## What to work on
Where in the data does the word "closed" appear? Find those lines and copy them.

## Given material

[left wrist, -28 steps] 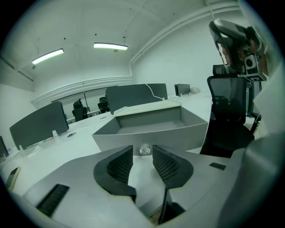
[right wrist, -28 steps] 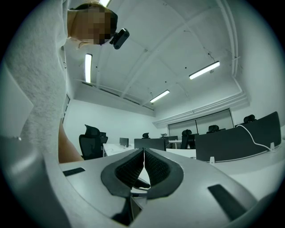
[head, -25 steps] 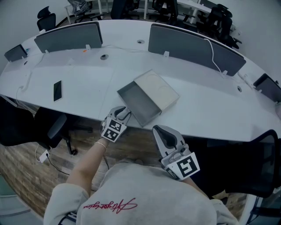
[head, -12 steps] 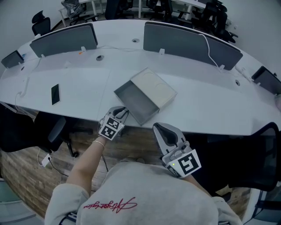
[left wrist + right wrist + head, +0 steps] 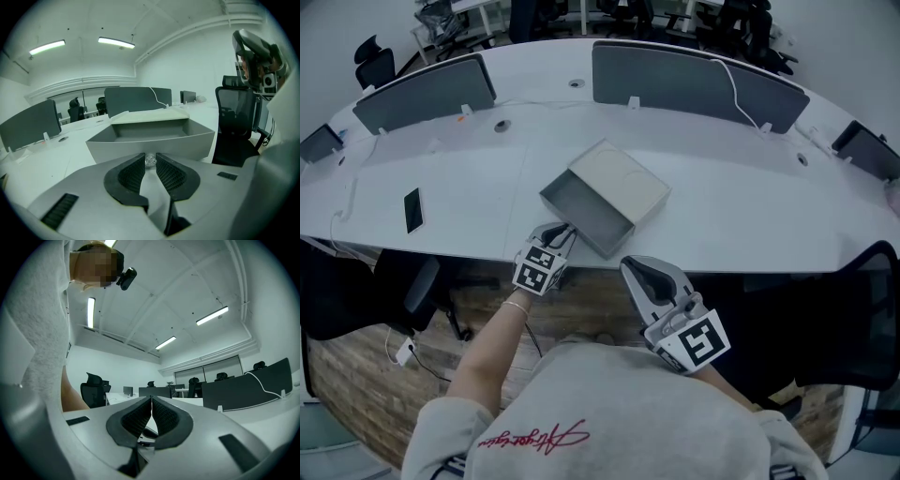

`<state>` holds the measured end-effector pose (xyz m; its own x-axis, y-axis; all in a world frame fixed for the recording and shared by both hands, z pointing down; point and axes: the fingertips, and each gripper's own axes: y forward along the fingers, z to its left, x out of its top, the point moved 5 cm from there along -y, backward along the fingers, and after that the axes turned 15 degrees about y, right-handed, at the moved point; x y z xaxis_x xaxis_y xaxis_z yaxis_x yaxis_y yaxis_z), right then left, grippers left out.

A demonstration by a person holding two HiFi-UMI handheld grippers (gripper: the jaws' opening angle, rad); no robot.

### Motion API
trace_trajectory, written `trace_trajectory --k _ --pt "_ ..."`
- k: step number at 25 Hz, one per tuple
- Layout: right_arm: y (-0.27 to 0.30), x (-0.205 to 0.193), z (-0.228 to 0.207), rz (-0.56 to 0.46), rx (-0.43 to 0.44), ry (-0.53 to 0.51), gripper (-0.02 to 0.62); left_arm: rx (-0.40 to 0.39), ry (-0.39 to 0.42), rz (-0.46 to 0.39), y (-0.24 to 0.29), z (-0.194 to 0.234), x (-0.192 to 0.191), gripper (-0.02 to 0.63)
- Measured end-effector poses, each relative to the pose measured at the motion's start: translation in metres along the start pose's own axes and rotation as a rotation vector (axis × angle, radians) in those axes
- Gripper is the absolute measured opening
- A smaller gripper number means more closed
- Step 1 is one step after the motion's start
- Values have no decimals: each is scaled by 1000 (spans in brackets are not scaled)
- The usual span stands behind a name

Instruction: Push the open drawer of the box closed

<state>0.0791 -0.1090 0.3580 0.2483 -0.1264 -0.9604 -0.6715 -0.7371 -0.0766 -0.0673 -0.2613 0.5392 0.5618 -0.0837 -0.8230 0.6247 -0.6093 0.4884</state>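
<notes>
The grey box (image 5: 626, 176) is sitting near the middle of the white bench (image 5: 741, 220), turned at an angle to the near edge. Its open drawer (image 5: 581, 208) is sticking out toward the near edge, with its front corner lying just short of it. The drawer tray is showing bare inside.

The left gripper (image 5: 565, 231) is reaching in over the near edge and meeting the drawer front. In the left gripper view, its jaws are standing only a narrow gap apart, and the small clear knob (image 5: 150, 160) on the drawer front (image 5: 150, 143) is filling that gap at the tips. The box top (image 5: 150, 116) is showing pale behind the tray.

The right gripper (image 5: 636, 268) is hanging off the bench, just outside the near edge and to the right of the drawer, touching nothing. In the right gripper view its jaws (image 5: 151, 401) are pressing together at the tips with nothing between them, and it is pointing up across the room.

A dark phone (image 5: 412, 209) is lying flat toward the left end of the bench, well apart from the box. Grey divider panels (image 5: 425, 92) are standing along the far edge, and a white cable (image 5: 739, 82) is draping over the right-hand panel (image 5: 689, 80).
</notes>
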Motion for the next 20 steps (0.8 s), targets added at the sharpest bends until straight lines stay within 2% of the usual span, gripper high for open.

## Worked solution
- A smaller gripper number means more closed
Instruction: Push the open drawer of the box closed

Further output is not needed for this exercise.